Man merkt also: Es geht um Fußball. Aber nicht nur. Es geht ums Gewinnen. Aber Gewinnen wird in Köpenick auch in der Bundesliga nicht allein nach Toren ausgerechnet. Deshalb kann Hertha am 2.November vielleicht ein Fußballspiel gewinnen, aber eben auch eins verlieren. Union aber kann nur gewinnen
Es passiert in der 60. Minute
Hertha schlägt Union aus einem naheliegenden Grund. Man muss nur drauf kommen, meint Bert Rebhandl
Ich sag es einmal so: Geld schießt gegen Union keine Tore. Hertha gewinnt das Derby also nicht, weil ein windiger Handlanger des Kapitals so eben mal hundert Millionen über Charlottenburg abgeworfen hat, und deswegen ein pfeilschneller Dodi nach Berlin gelockt werden konnte. Hertha gewinnt das Derby auch nicht, weil die viel längere Bundesligaerfahrung nun einmal durch nichts ersetzt werden kann – das hohe Spiel am hohen Feiertag in Liga eins ist für beide Seiten ohne Beispiel.
Hertha gewinnt das Derby nicht einmal wegen Vedad Ibisevic, dem Vedator aus Bosnien, dem Mann mit dem Torriecher, bei dem ich jetzt eigentlich darauf warte, was er zu Peter Handke zu sagen hat, aber vermutlich wird er dazu nichts sagen, weil er sich jeden Tag neu darauf konzentriert, gegen Davie Selke zu bestehen, den jungen Mittelstürmer, der sich jeden Tag darauf konzentriert, gegen den erfahrenen Ibisevic nicht den ganz Kürzeren zu ziehen.
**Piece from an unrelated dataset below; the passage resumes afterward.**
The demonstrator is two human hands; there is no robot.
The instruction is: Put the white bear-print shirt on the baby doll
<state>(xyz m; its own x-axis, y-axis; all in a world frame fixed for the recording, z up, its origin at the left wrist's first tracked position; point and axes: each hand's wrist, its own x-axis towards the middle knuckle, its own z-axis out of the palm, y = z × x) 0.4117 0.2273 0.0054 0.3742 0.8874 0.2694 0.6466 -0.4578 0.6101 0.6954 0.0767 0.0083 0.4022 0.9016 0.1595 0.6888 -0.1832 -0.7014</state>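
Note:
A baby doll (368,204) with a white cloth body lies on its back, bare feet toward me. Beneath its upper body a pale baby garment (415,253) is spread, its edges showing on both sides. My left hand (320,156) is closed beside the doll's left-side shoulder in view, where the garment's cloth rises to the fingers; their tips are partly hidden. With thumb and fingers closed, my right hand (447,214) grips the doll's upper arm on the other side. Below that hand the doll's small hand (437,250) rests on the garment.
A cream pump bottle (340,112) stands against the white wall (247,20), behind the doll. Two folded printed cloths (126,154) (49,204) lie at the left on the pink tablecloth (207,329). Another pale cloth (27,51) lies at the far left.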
Hertha gewinnt das Derby auch nicht wegen Ante Covic, dem Weltbürger vom Schenckendorffplatz, der sich seit diesem Sommer darum bemüht, nicht mehr schlafen zu können, weil sich an jedem Spieltag so viele tolle Talente für die Startelf aufdrängen, dass er keine ruhige Minute mehr findet. Hertha gewinnt das Spiel gegen Union nicht einmal wegen Vladimir Darida, der mehr läuft als jeder andere Fußballer in der ersten Bundesliga, und der schon allein die Räume der Eisernen so eng machen wird, dass daraus kein Sonntagsschuss von Bülter mehr hervorgehen kann.
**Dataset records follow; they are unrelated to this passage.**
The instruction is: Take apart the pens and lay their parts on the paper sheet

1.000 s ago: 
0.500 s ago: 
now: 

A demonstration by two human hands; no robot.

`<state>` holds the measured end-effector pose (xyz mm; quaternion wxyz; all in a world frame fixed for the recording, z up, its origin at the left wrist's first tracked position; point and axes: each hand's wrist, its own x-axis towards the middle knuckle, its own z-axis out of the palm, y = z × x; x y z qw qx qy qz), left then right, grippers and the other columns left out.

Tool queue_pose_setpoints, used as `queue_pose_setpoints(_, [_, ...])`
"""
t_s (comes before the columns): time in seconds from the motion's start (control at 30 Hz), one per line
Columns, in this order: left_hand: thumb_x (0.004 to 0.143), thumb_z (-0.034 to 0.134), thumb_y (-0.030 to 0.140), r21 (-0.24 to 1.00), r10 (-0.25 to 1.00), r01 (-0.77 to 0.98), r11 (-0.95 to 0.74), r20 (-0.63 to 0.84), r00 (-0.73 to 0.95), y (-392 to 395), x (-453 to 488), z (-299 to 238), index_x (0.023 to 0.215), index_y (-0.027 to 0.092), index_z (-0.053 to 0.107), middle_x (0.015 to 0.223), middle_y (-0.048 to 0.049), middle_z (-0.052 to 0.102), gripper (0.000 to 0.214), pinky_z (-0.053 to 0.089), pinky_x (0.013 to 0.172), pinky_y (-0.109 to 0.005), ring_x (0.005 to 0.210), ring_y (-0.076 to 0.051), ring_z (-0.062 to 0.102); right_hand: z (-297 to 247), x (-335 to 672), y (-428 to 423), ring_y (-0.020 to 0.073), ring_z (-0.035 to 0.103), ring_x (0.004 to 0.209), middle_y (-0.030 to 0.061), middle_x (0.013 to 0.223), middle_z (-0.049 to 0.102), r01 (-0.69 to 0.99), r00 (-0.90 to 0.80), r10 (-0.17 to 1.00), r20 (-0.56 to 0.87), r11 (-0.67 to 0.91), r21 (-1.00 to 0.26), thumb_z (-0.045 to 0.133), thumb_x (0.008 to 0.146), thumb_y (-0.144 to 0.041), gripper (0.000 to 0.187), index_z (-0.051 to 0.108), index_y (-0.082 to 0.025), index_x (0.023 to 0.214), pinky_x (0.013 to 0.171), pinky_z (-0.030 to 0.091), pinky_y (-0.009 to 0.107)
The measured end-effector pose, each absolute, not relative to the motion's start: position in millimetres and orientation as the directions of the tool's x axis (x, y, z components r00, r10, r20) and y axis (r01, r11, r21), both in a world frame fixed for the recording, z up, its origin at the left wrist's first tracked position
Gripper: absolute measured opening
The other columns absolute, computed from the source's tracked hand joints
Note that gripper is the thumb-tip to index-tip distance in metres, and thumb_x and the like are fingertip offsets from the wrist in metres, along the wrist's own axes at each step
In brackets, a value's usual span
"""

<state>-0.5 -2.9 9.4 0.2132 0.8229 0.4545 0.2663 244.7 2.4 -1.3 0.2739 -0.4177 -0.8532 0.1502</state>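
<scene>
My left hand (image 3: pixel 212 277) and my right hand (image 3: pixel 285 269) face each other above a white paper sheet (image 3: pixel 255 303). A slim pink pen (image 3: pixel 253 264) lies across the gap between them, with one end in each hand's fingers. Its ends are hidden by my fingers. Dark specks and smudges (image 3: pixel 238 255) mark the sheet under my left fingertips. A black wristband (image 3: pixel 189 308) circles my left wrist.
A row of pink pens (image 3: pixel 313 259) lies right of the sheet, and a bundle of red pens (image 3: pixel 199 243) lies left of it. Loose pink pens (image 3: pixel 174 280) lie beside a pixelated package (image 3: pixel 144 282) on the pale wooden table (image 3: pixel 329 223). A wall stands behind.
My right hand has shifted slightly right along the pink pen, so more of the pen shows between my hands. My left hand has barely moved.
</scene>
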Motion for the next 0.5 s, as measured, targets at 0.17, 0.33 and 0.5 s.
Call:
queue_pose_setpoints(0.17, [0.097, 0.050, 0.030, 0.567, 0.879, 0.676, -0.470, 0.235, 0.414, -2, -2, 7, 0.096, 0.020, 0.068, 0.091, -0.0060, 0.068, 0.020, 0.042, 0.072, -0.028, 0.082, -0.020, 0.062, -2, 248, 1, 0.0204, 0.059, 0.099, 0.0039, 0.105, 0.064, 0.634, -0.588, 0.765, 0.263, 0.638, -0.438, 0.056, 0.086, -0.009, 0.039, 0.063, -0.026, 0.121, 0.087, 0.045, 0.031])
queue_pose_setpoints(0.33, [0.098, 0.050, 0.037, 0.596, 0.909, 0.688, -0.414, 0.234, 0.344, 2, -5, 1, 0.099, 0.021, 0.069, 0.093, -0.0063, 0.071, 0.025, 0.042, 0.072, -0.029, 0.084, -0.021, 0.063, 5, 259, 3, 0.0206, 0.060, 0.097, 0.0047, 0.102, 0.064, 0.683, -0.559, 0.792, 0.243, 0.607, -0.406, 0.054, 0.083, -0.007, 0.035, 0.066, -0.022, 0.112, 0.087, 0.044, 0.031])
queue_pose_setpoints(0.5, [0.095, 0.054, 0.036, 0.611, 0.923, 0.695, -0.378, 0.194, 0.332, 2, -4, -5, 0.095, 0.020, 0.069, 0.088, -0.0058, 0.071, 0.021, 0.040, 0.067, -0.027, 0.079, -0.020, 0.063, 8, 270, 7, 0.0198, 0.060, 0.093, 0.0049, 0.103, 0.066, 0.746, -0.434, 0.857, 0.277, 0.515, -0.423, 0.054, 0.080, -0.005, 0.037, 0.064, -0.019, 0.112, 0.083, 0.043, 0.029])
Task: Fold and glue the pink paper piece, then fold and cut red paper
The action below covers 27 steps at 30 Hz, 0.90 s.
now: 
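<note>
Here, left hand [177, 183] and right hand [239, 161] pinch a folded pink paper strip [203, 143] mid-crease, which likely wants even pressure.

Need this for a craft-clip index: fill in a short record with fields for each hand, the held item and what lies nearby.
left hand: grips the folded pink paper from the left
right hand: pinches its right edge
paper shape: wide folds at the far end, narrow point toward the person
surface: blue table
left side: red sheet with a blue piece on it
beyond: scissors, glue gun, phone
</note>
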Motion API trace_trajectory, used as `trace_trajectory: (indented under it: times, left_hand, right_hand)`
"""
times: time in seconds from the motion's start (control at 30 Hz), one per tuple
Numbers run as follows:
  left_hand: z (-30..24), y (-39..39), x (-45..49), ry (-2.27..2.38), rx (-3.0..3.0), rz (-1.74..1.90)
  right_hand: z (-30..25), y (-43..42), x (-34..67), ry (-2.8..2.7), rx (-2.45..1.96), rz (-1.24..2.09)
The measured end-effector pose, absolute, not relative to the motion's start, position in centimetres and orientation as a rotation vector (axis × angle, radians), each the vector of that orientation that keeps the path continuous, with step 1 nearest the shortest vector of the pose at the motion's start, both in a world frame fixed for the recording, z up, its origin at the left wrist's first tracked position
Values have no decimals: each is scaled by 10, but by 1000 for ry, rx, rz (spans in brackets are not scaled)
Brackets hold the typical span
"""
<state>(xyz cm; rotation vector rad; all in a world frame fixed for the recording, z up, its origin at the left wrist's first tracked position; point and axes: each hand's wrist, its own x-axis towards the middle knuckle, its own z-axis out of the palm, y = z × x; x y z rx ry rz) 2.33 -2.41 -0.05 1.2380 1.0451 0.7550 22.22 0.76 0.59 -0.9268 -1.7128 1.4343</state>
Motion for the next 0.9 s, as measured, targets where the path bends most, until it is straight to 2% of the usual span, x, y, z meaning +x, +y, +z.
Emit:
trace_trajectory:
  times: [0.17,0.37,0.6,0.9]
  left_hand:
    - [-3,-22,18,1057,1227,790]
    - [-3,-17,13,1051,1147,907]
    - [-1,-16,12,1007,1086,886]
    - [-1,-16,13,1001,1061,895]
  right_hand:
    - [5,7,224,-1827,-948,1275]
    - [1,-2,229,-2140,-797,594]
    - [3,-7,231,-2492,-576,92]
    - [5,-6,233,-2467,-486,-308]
Hertha gewinnt gegen Union aus einem naheliegenden Grund: Sie wird unterschätzt. Union hat heuer in der Alten Försterei schon den BVB geschlagen, und nun meinen die Eisernen, mit dem Rivalen von drüben vergleichsweise leichtes oder wenigstens ausgeglichenes Spiel zu haben.
So ist es dann auch bis zur 60. Minute, dann aber steigt Boyata nach einem Eckball majestätisch in die Höhe, und entscheidet das Spiel. Er kam auch diesen Sommer neu nach Berlin. Gratis. Na ja, ablösefrei halt. Auf den haben sie bei Union zu wenig aufgepasst, weil sie meinten, bei Hertha schießt nur das Geld die Tore.
1. FC Union Berlin – Hertha BSC, Stadion An der Alten Försterei, An der Wuhlheide 263, Köpenick, Sa 2.11., 18.30 Uhr (ausverkauft)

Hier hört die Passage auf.